The lack of disclosure is one thing that irked lawyers like Michael Swick of the class-action firm Kahn Gauthier Swick LLC who filed the lawsuits.

"If you look back at the registration statement and prospectus, you'll see that they take pains to provide paragraphs about each of these guys," Mr. Swick said in a recent interview. "In the paragraph on this guy Nordlicht, they indicate he is a chairman of a company called Platinum Energy. If you look at this statement about Helmig, they don't tell you anything about his relationship to Platinum Energy. That, to me, is particularly disturbing."

Mr. Bashaw did not return a request for comment yesterday. Optionable has repeatedly declined requests to interview Mr. Helmig, who served as vice-chairman of the New York Mercantile Exchange in the late 1990s. Mr. Cassidy's lawyer says he cannot comment due to several class-action lawsuits that have been filed.

Mr. Nordlicht, meanwhile, has also had several related-party dealings with Optionable over the years. Before taking Platinum Energy public in 2005, one of the several companies he operated was Platinum Value Arbitrage Fund LP. That fund agreed to lend Optionable up to $500,000 in 2003. Optionable also struck an agreement with Mr. Nordlicht that gave him a 20-per-cent reduction in trading fees in exchange for a lump-sum payment of $1.2-million.

Meanwhile, Optionable funded a 2003 operating loss by issuing notes payable to Mr. Nordlicht and Platinum Partners LP "amounting to $1,880,000 which accrued interest of $240,000," the company said in May, 2005, regulatory disclosures.

Mr. Nordlicht's father, Jules Nordlicht, was a major Optionable shareholder, and owned nearly 2.2 million shares of the company as of March, 2006. The elder Mr. Nordlicht pleaded guilty to price rigging in the crude oil market in 1978, when he was president of Pressner Trading Corp. He and four other defendants were indicted for creating more than $27-million in fraudulent tax losses through prearranged trading of commodity futures and price manipulation in the crude oil markets.

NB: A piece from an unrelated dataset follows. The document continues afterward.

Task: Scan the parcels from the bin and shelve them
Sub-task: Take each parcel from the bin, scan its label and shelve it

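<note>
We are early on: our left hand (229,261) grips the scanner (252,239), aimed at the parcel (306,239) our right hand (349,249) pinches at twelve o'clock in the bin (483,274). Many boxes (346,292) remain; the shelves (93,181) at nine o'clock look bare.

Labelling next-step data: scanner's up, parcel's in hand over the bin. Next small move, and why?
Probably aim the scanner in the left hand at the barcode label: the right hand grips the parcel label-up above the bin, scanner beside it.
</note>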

When reached at his home by phone recently, Jules Nordlicht declined to comment.

Optionable also had unusual business dealings with Mr. Cassidy. When he temporarily stepped down as CEO in 2004, he continued to work at Optionable as a consultant. Optionable awarded him 1.2 million warrants, paid to a private holding company called Pierpoint Capital, that were "intended to induce Mr. Cassidy to introduce additional customers to the company," according to a 2005 8-K filing with U.S. regulators.

Edward O'Connor, who co-owns the coffee roaster with Mr. Cassidy and is also a managing partner of Capital Energy, the firm that charged Optionable for trading services, replaced Mr. Cassidy as CEO between March, 2004, and October, 2005. Mr. O'Connor has been the public face of the company, appearing on CNBC earlier this year and heading up investor road shows last fall.

Optionable's shares soared over the past several months, after it announced Nymex would pick up a 19-per-cent stake in the company. That deal was finalized in April, when Mr. Cassidy, Mr. Nordlicht, and Mr. O'Connor cashed out approximately $29-million worth of stock in the company, according to a lawsuit filed against the company and the three men.

Nymex placed a representative, Ben Chesir, on Optionable's board as part of the deal. It announced it was pulling him off on May 14. This week, Nymex's CEO said the company might take legal action against Optionable.